A queda da Índia há 50 anos: o holocausto negado a Salazar

Primeiras páginas do JN de 18 de Dezembro de 1961, dando as primeiras notícias da consumação da invasão, e de 19 de Dezembro, com a mistificação propagandística de uma resistência suicida que felizmente não aconteceu 

Há 50 anos, na noite e na madrugada de 17 para 18 de Dezembro de 1961, tropas da União Indiana entraram nos territórios portugueses da Índia, numa colossal desproporção de forças militares que António de Oliveira Salazar reconhecera cinco anos antes (discurso de 30 de Novembro de 1954) ser imbatível e com uma legitimidade histórica que o ditador jamais reconheceria.
Foi o princípio do fim do Império Colonial e o início de uma nova era para os povos submetidos ao jugo colonial português havia mais de quatro séculos e meio.
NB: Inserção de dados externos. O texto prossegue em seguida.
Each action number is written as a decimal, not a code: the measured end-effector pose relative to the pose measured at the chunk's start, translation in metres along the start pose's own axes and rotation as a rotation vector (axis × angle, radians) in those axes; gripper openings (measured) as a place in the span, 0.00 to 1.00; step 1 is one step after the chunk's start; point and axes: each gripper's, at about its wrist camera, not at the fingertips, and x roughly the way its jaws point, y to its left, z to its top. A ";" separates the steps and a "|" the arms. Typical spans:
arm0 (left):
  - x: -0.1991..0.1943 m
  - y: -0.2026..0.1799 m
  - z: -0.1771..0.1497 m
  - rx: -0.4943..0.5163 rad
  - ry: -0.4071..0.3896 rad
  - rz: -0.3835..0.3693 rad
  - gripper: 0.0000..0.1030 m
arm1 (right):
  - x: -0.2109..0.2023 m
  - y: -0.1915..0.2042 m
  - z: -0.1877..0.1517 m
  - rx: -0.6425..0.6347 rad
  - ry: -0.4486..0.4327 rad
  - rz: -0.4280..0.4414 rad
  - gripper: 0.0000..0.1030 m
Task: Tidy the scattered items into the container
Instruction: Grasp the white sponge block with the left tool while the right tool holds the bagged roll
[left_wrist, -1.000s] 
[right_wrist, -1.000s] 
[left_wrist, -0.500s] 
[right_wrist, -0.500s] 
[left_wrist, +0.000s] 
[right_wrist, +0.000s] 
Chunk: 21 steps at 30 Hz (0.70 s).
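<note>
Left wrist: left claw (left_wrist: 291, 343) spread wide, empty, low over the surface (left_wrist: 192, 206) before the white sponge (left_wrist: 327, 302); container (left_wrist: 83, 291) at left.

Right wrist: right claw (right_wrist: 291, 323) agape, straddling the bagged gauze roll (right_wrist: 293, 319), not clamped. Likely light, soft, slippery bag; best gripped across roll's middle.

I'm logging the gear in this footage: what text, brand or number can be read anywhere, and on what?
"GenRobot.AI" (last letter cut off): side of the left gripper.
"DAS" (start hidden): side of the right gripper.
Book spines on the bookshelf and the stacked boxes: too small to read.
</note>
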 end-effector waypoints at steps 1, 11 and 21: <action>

Salazar sabia que a concessão da independência às possessões de Goa, Damão e Diu, legitimamente reclamada pela União Indiana desde a retirada da Grã-Bretanha, em 15 de Agosto de 1947, seria um precedente para a libertação dos outros povos. Só não soube estar do lado justo da História. Ao não conceder a emancipação em paz, legitimou a emancipação pela força.
Quando já tudo estava obviamente perdido, Salazar deu ordens ao governador-geral do então chamado "Estado Português da Índia" e seu comandante-chefe, general Vassalo e Silva, para que os 4100 mal armados militares portugueses nesses territórios se entregassem em definitivo e inútil holocausto, perante um esmagador  e bem apetrechado exército de 75 mil homens da União Indiana.
Numa mensagem a Vassalo e Silva no dia 14, face à iminência da invasão, Salazar dá ordem para “organizar a defesa pela forma que melhor possa fazer realçar o valor dos portugueses segundo velha tradição na Índia". As palavras seguintes mostram com toda a brutalidade a crueza desse conceito de "realce" do valor dos portugueses: 
"É horrível pensar que isso pode significar o sacrifício total, mas recomendo e espero esse sacrifício como única forma de nos mantermos à altura das nossas tradições e prestarmos o maior serviço ao futuro da Nação. Não prevejo possibilidade de tréguas nem prisioneiros portugueses, como não haverá navios rendidos, pois sinto que apenas pode haver soldados e marinheiros vitoriosos ou mortos."
O certo é que, como se esperava, o ataque foi avassalador e a tropa portuguesa foi recuando sempre até render-se a meio do dia 19, como sempre estivera previsto entre os oficiais, sargentos e praças, apesar da propaganda fascista. Morreram apenas entre 25 e 30 homens.